Reproduce each entry exactly as written.

(Dataset excerpts)
=== Begin Enclosure ===

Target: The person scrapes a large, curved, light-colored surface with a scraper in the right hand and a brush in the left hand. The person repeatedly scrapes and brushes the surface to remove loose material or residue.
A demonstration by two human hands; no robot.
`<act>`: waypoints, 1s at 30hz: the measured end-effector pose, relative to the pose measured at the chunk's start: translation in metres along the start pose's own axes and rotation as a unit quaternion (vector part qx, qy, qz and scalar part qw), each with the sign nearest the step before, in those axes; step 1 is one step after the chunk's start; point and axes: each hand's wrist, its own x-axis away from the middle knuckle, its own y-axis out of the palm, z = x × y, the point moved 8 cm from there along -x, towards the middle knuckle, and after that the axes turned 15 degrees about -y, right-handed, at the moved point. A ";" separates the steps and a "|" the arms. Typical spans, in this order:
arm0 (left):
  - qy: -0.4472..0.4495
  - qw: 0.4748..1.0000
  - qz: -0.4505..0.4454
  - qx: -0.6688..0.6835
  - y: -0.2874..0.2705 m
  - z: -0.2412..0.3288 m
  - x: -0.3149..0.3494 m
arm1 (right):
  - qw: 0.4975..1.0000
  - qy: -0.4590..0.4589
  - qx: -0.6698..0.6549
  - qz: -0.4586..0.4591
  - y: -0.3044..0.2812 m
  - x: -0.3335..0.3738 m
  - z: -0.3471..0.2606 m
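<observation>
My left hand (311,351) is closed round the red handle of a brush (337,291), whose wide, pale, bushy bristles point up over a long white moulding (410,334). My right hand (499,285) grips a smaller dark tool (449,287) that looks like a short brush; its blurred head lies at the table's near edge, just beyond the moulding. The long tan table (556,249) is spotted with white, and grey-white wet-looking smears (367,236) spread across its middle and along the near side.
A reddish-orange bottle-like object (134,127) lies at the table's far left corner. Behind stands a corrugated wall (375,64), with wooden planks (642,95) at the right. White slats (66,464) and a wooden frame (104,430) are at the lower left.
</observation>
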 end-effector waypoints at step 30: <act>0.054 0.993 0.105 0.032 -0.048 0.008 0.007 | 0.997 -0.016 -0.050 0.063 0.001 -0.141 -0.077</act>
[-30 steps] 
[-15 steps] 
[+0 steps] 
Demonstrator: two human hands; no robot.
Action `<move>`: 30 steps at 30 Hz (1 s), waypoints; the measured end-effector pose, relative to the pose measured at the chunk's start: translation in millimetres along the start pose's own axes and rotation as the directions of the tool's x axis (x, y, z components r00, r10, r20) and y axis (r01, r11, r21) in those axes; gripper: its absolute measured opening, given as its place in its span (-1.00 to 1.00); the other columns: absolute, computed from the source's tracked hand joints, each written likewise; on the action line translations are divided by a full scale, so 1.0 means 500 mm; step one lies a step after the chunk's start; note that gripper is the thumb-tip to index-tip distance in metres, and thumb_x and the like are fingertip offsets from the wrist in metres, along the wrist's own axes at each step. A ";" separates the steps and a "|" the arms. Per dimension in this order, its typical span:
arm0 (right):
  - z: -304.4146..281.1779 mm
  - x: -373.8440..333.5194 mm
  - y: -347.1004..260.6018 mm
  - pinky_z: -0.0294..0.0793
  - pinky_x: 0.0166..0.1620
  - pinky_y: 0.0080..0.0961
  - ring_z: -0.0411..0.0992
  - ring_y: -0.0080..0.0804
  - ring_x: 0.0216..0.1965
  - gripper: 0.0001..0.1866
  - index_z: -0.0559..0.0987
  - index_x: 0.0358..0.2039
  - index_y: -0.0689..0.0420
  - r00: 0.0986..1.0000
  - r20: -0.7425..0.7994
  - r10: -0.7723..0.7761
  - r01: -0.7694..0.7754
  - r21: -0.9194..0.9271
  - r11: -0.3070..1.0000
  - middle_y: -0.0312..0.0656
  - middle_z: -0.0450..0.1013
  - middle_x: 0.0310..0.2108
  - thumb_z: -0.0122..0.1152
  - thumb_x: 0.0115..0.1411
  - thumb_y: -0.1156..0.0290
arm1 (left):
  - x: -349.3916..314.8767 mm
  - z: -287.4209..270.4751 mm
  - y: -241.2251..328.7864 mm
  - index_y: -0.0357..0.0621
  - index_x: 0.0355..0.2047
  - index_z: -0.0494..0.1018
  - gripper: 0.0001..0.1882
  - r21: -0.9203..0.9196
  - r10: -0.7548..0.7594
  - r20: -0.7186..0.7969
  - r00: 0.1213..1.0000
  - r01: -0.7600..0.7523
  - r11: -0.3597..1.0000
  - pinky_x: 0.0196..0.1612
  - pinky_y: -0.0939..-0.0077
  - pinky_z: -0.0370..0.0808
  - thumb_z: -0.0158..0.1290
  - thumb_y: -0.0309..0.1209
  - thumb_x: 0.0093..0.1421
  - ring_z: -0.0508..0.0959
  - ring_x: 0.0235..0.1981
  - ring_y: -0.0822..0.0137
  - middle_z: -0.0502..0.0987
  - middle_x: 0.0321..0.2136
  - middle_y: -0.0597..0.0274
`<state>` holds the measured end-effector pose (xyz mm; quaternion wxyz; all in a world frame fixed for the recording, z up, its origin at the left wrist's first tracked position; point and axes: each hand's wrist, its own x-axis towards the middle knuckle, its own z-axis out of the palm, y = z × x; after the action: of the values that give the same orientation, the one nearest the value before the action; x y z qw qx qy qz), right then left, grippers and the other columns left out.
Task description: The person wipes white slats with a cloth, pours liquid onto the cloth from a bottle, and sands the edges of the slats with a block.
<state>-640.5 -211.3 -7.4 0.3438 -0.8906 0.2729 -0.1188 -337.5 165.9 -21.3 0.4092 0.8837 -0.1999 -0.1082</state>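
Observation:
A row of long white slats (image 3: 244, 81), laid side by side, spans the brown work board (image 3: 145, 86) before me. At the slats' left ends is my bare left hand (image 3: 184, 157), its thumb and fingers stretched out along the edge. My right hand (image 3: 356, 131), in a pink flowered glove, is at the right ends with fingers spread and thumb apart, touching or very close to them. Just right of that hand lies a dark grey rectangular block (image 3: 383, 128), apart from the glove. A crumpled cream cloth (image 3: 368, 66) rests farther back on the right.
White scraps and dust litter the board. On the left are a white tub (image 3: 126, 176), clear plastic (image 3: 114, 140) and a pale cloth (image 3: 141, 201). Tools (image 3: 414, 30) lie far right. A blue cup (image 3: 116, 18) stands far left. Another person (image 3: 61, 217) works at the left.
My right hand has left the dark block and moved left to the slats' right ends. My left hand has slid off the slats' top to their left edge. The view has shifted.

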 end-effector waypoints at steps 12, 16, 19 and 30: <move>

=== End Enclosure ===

**Solution:**
Target: The person scrapes a large, curved, light-colored surface with a scraper in the right hand and a brush in the left hand. The person repeatedly scrapes and brushes the surface to remove loose material or residue.
A demonstration by two human hands; no robot.
`<act>`: waypoints, 1s at 30hz: the measured end-effector pose, relative to the pose measured at the chunk's start: translation in metres along the start pose's own axes and rotation as a unit quaternion (vector part qx, qy, qz and scalar part qw), each with the sign nearest the step before, in those axes; step 1 is one step after the chunk's start; point and axes: each hand's wrist, its own x-axis away from the middle knuckle, its own y-axis out of the palm, z = x × y, the point moved 8 cm from there along -x, towards the middle knuckle, and after that the axes turned 15 degrees about -y, right-handed, at the moved point. A ";" separates the steps and a "|" the arms. Typical spans, in this order:
arm0 (left):
  - qy: -0.4472..0.4495
  - qw: 0.4748..1.0000
  - qz: -0.4505..0.4454
  - qx: -0.6688..0.6835
  - y: -0.2874..0.2705 m
  - z: -0.2412..0.3288 m
  - x: -0.3149..0.3494 m
arm1 (right):
  - qw: 0.4975..1.0000
  - qy: -0.4590..0.4589
  - qx: -0.6698..0.6549
  - qz: -0.4586..0.4591
  - y: -0.3044..0.2812 m
  - x: -0.3335..0.3738 m
  - z: -0.3471..0.2606 m
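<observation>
My left hand (311,351) is closed round the red handle of a brush (337,291), whose wide, pale, bushy bristles point up over a long white moulding (410,334). My right hand (499,285) grips a smaller dark tool (449,287) that looks like a short brush; its blurred head lies at the table's near edge, just beyond the moulding. The long tan table (556,249) is spotted with white, and grey-white wet-looking smears (367,236) spread across its middle and along the near side.
A reddish-orange bottle-like object (134,127) lies at the table's far left corner. Behind stands a corrugated wall (375,64), with wooden planks (642,95) at the right. White slats (66,464) and a wooden frame (104,430) are at the lower left.
</observation>
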 end-effector waypoints at step 30: <act>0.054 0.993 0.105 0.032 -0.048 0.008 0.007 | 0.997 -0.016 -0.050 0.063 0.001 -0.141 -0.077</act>
[-30 steps] 
[-15 steps] 
[+0 steps] 
Demonstrator: two human hands; no robot.
Action `<move>`: 30 steps at 30 Hz (1 s), waypoints; the measured end-effector pose, relative to the pose measured at the chunk's start: translation in millimetres along the start pose's own axes and rotation as the directions of the tool's x axis (x, y, z components r00, r10, r20) and y axis (r01, r11, r21) in those axes; gripper: its absolute measured opening, given as its place in its span (-1.00 to 1.00); the other columns: absolute, computed from the source's tracked hand joints, each written likewise; on the action line translations are divided by a full scale, so 1.0 means 500 mm; step one lies a step after the chunk's start; note that gripper is the thumb-tip to index-tip distance in metres, and thumb_x and the like are fingertip offsets from the wrist in metres, along the wrist's own axes at each step. A ";" separates the steps and a "|" the arms. Per dimension in this order, its typical span:
arm0 (right):
  - z: -304.4146..281.1779 mm
  - x: -373.8440..333.5194 mm
  - y: -347.1004..260.6018 mm
  - pinky_z: -0.0294..0.0793
  - pinky_x: 0.0166..0.1620
  - pinky_y: 0.0080..0.0961
  - ring_z: -0.0411..0.0992
  - ring_y: -0.0080..0.0804
  - ring_x: 0.0216..0.1965
  - gripper: 0.0001..0.1866
  - index_z: -0.0559..0.0987
  - index_x: 0.0358..0.2039
  - index_y: -0.0689..0.0420
  - r00: 0.0986..1.0000
  - r20: -0.7425..0.7994
  - r10: -0.7723..0.7761
  - r01: -0.7694..0.7754
  - r21: -0.9194..0.9271
  - r11: -0.3070..1.0000
  - middle_y: -0.0312..0.0656
  - middle_z: -0.0450..0.1013
  - middle_x: 0.0310..0.2108
  - thumb_z: -0.0122..0.1152
  - thumb_x: 0.0115..0.1411
  - thumb_y: -0.1156..0.0290
arm1 (left):
  - x: -349.3916..314.8767 mm
  - z: -287.4209..270.4751 mm
  - y: -241.2251..328.7864 mm
  - index_y: -0.0357..0.0621
  - index_x: 0.0355..0.2047
  - index_z: -0.0494..0.1018
  - gripper: 0.0001..0.1882
  - r21: -0.9203..0.9196
  - r10: -0.7548..0.7594
  - r20: -0.7186..0.7969
  - r00: 0.1213..1.0000
  - r01: -0.7600..0.7523
  - r11: -0.3597..1.0000
  - pinky_x: 0.0196..0.1612
  - pinky_y: -0.0939..-0.0077
  - pinky_z: -0.0370..0.0808
  - thumb_z: -0.0158..0.1290
  - thumb_y: -0.0309..0.1209
  - thumb_x: 0.0093..0.1421
  - ring_z: -0.0508..0.0959
  - ring_x: 0.0235..0.1981
  - ring_y: -0.0822..0.0137
  - middle_z: -0.0502..0.0987
  - middle_x: 0.0321..0.2136
  - middle_y: -0.0597..0.0274
`<state>` holds the measured end-effector pose (xyz mm; quaternion wxyz; all in a world frame fixed for the recording, z up, its origin at the left wrist's first tracked position; point and axes: each hand's wrist, its own x-axis towards the middle knuckle, its own z-axis out of the palm, y = z × x; after the action: of the values that give the same orientation, the one nearest the value before the action; x y z qw qx qy qz), right then left, grippers and the other columns left out.
Task description: The person wipes white slats with a cloth, pours liquid onto the cloth from a bottle, and sands the edges of the slats with a block.
<state>-640.5 -211.3 -7.4 0.3438 -0.8906 0.2729 -0.1188 -337.5 165.9 -21.3 0.4092 0.8837 -0.1999 -0.1082</state>
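Observation:
A row of long white slats (image 3: 244, 81), laid side by side, spans the brown work board (image 3: 145, 86) before me. At the slats' left ends is my bare left hand (image 3: 184, 157), its thumb and fingers stretched out along the edge. My right hand (image 3: 356, 131), in a pink flowered glove, is at the right ends with fingers spread and thumb apart, touching or very close to them. Just right of that hand lies a dark grey rectangular block (image 3: 383, 128), apart from the glove. A crumpled cream cloth (image 3: 368, 66) rests farther back on the right.
White scraps and dust litter the board. On the left are a white tub (image 3: 126, 176), clear plastic (image 3: 114, 140) and a pale cloth (image 3: 141, 201). Tools (image 3: 414, 30) lie far right. A blue cup (image 3: 116, 18) stands far left. Another person (image 3: 61, 217) works at the left.
My right hand has left the dark block and moved left to the slats' right ends. My left hand has slid off the slats' top to their left edge. The view has shifted.
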
 end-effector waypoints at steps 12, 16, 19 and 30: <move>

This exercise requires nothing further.